Repeat precisely the span of lines below that opens with the line containing "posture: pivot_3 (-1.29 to" and closes with the line containing "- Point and", both included.

Dataset items
+ + + + +

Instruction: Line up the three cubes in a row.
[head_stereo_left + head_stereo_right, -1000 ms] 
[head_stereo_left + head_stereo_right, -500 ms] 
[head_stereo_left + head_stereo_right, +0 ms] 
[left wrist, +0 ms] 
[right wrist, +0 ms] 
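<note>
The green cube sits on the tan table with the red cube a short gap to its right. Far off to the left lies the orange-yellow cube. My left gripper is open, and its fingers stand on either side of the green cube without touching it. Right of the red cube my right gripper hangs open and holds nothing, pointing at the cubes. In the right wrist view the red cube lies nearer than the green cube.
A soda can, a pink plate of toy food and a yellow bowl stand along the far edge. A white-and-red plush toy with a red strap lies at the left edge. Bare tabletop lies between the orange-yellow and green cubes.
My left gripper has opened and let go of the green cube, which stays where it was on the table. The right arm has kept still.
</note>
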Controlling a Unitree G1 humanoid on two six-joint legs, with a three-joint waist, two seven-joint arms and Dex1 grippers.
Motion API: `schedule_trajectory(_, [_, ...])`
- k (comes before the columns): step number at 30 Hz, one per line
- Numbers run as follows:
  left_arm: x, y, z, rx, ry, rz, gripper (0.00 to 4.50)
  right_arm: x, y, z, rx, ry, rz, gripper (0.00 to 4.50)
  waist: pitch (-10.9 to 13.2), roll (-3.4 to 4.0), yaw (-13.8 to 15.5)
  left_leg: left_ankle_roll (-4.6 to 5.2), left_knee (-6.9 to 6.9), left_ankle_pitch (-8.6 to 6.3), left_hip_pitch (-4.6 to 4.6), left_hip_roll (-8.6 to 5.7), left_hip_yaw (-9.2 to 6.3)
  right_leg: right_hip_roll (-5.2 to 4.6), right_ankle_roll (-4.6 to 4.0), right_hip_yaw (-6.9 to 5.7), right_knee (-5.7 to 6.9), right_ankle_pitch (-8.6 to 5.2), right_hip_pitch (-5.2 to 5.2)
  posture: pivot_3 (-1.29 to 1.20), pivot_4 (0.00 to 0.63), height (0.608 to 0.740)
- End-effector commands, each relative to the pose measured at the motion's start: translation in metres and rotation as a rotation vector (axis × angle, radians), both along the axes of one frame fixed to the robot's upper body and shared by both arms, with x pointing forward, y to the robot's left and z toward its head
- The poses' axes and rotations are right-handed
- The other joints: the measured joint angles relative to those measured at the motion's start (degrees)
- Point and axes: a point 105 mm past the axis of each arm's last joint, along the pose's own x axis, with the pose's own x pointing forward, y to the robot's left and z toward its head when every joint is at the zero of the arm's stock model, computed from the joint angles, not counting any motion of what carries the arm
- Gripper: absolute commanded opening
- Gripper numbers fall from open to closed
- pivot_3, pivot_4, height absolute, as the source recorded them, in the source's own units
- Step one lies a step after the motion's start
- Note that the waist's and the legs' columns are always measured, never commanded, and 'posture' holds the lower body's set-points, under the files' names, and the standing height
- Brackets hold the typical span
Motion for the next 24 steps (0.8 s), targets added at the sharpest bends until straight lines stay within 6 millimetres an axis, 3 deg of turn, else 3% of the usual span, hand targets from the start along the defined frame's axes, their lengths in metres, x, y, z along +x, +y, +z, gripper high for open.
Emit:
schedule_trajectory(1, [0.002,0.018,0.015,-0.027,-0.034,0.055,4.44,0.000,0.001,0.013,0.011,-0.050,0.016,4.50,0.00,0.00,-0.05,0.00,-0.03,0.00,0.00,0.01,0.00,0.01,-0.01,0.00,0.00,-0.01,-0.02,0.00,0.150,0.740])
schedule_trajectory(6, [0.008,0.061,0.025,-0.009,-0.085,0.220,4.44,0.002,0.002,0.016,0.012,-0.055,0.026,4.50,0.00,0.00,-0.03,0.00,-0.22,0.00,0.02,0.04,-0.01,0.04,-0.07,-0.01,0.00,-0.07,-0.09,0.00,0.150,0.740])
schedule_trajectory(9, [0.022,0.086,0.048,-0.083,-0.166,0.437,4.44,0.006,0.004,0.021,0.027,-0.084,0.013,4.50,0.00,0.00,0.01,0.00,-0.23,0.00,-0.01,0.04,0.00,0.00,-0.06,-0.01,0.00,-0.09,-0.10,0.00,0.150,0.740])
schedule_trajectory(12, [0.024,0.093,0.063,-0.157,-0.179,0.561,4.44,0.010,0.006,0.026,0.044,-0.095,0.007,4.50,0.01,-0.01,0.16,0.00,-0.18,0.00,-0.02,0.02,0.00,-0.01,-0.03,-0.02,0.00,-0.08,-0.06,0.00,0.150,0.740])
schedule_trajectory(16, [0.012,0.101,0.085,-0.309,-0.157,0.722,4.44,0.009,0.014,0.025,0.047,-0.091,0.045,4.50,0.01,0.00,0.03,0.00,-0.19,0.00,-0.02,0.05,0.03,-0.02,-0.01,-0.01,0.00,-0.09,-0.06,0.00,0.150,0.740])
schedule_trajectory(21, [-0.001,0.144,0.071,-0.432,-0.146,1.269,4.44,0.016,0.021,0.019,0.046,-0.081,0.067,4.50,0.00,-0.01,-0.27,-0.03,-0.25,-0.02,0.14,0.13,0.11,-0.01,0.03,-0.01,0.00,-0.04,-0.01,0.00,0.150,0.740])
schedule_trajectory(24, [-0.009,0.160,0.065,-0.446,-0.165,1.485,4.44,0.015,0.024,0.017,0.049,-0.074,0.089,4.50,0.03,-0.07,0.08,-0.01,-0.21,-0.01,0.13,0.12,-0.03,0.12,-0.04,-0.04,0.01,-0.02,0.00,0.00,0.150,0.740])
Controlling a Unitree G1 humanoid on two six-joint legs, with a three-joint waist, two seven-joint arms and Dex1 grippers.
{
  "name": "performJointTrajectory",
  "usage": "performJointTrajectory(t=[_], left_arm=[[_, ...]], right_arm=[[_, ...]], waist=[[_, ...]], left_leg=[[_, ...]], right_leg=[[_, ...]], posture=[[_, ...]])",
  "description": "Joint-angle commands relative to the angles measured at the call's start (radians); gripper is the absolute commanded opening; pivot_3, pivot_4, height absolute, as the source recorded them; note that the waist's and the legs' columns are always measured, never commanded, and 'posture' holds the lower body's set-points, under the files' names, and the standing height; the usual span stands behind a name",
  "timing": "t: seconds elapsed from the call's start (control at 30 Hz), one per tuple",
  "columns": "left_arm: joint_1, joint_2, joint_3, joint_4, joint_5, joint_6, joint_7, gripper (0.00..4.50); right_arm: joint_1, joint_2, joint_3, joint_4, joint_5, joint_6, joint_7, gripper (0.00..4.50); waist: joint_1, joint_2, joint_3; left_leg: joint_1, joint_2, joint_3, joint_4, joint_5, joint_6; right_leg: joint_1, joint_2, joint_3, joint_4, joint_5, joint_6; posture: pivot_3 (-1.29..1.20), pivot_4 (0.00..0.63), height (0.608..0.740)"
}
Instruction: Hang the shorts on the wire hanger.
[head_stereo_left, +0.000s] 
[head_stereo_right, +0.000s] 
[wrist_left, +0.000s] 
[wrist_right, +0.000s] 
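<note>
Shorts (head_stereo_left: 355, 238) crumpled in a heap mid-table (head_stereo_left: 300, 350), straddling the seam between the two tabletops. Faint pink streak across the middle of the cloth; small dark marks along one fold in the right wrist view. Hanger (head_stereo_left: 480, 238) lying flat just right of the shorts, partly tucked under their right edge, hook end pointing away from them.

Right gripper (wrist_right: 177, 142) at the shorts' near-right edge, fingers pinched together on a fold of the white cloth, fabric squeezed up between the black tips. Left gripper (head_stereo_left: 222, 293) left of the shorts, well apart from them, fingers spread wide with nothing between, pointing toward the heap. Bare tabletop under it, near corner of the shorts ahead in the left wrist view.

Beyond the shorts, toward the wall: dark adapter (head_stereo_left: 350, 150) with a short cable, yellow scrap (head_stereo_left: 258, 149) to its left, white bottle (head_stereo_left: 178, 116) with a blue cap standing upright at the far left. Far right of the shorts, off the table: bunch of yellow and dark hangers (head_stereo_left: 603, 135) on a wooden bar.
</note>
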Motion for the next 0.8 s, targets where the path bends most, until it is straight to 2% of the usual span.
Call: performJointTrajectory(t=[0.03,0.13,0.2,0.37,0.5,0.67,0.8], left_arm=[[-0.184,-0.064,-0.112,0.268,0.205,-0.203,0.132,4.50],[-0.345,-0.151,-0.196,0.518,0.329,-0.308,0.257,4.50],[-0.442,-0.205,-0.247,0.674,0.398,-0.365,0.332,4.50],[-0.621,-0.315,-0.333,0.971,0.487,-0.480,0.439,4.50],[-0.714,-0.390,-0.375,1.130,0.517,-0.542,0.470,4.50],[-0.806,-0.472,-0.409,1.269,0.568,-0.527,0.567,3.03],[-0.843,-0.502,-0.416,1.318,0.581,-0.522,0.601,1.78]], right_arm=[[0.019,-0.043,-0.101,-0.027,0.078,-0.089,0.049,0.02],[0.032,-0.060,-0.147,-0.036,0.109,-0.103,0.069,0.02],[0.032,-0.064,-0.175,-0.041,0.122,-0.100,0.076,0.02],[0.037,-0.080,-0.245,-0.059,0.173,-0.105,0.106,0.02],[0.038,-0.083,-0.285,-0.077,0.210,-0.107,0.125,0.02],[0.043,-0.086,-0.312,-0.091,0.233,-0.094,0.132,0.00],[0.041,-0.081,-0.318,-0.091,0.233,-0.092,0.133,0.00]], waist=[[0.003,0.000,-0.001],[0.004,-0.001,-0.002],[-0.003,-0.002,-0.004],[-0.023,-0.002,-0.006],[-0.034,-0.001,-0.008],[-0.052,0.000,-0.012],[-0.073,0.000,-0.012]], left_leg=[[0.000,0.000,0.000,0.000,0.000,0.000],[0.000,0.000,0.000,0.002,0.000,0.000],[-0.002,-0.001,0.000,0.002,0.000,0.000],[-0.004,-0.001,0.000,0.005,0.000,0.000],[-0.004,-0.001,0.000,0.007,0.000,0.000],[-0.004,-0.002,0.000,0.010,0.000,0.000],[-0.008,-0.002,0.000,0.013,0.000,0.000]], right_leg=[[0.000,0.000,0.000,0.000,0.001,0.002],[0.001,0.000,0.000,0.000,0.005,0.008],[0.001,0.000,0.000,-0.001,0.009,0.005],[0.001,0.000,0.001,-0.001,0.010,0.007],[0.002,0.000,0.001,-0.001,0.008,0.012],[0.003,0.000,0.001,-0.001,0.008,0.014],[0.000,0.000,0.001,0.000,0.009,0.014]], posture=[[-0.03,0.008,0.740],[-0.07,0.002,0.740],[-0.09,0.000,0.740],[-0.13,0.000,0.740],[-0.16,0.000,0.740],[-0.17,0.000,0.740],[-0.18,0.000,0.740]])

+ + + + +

Output of the task>
  posture: pivot_3 (-1.29 to 1.20), pivot_4 (0.00 to 0.63), height (0.608 to 0.740)
- End-effector commands, each relative to the pose measured at the motion's start: translation in metres and rotation as a rotation vector (axis × angle, radians), both along the axes of one frame fixed to the robot's upper body and shared by both arms, with x pointing forward, y to the robot's left and z toward its head
- The poses' axes and rotations are right-handed
- The other joints: the measured joint angles relative to those measured at the motion's start (degrees)
- Point and axes: a point 105 mm past the axis of each arm's last joint, along the pose's own x axis, with the pose's own x pointing forward, y to the robot's left and z toward its head when every joint is at the zero of the arm's stock model, computed from the joint angles, not counting any motion of what carries the arm

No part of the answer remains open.